* Your objective *
Pull every line containing "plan" from the entries.

* Extracted records *
..............................

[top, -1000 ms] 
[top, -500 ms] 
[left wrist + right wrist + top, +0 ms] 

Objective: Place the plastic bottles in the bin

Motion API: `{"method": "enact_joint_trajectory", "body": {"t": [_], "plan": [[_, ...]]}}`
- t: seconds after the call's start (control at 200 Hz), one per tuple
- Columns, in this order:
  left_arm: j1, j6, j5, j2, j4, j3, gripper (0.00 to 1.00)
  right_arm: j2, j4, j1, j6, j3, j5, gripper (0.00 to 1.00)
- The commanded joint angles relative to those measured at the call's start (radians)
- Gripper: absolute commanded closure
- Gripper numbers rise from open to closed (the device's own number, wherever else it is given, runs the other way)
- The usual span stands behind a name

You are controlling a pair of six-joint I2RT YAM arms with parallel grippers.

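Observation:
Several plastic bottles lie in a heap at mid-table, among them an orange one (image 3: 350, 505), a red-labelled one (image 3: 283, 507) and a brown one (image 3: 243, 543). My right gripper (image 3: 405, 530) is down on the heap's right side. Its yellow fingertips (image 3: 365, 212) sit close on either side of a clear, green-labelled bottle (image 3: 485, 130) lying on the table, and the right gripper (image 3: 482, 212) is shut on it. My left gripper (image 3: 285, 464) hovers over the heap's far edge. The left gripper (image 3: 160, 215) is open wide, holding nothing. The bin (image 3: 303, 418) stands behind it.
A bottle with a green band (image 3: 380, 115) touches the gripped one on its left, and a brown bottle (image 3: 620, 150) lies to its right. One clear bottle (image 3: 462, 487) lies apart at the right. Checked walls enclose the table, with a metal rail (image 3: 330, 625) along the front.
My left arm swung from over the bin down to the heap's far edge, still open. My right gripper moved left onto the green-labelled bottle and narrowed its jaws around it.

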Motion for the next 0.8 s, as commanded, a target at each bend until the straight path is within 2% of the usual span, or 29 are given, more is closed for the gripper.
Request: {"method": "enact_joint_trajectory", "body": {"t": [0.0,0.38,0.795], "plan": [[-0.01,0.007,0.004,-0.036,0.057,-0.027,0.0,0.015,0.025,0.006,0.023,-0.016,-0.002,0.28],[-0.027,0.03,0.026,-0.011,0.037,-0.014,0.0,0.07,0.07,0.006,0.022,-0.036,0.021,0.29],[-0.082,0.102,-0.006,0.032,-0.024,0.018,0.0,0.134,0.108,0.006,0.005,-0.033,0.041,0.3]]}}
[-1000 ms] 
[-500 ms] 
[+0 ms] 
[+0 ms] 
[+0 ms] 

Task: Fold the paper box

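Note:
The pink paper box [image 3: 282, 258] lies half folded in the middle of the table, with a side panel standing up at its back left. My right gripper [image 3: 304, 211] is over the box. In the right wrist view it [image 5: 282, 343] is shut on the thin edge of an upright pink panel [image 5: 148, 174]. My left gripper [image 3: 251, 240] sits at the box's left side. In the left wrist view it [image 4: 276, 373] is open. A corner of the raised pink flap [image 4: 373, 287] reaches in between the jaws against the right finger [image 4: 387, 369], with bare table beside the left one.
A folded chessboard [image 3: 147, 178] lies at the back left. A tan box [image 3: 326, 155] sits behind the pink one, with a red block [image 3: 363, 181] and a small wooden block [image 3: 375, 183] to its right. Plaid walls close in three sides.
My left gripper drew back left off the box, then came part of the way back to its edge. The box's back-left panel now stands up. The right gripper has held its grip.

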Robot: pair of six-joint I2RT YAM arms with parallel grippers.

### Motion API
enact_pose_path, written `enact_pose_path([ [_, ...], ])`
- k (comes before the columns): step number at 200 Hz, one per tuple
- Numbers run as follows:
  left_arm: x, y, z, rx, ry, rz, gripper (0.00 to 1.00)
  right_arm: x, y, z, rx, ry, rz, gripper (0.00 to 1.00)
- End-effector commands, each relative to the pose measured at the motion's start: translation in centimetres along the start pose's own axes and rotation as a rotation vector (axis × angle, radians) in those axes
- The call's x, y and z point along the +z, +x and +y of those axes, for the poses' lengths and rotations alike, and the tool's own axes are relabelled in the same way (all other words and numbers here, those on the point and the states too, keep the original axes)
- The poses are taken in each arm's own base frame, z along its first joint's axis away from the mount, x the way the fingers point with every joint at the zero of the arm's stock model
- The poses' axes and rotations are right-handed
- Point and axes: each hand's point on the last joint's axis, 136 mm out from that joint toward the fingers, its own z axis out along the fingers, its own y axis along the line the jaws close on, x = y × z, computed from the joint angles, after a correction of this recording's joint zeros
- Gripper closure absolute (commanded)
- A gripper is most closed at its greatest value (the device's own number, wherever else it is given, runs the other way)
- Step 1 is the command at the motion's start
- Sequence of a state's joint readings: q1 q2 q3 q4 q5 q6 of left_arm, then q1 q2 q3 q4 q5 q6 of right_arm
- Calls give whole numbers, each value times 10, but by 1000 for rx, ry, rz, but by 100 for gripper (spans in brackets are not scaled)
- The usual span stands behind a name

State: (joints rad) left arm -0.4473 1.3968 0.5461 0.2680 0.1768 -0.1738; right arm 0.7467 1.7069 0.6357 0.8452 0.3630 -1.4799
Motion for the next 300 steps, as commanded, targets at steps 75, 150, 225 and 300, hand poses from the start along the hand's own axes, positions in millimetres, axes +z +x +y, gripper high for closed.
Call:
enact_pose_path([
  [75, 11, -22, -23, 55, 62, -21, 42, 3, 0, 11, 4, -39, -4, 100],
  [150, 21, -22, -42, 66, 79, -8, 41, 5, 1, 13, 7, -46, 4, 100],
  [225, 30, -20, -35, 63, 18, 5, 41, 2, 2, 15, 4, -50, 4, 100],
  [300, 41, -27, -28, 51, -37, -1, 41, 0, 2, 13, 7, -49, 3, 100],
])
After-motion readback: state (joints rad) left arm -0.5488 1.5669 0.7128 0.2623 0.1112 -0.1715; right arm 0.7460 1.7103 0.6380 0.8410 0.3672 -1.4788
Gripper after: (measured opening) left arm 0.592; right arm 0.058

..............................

* Exercise output *
Motion API: `{"method": "enact_joint_trajectory", "body": {"t": [_], "plan": [[_, ...]]}}`
Request: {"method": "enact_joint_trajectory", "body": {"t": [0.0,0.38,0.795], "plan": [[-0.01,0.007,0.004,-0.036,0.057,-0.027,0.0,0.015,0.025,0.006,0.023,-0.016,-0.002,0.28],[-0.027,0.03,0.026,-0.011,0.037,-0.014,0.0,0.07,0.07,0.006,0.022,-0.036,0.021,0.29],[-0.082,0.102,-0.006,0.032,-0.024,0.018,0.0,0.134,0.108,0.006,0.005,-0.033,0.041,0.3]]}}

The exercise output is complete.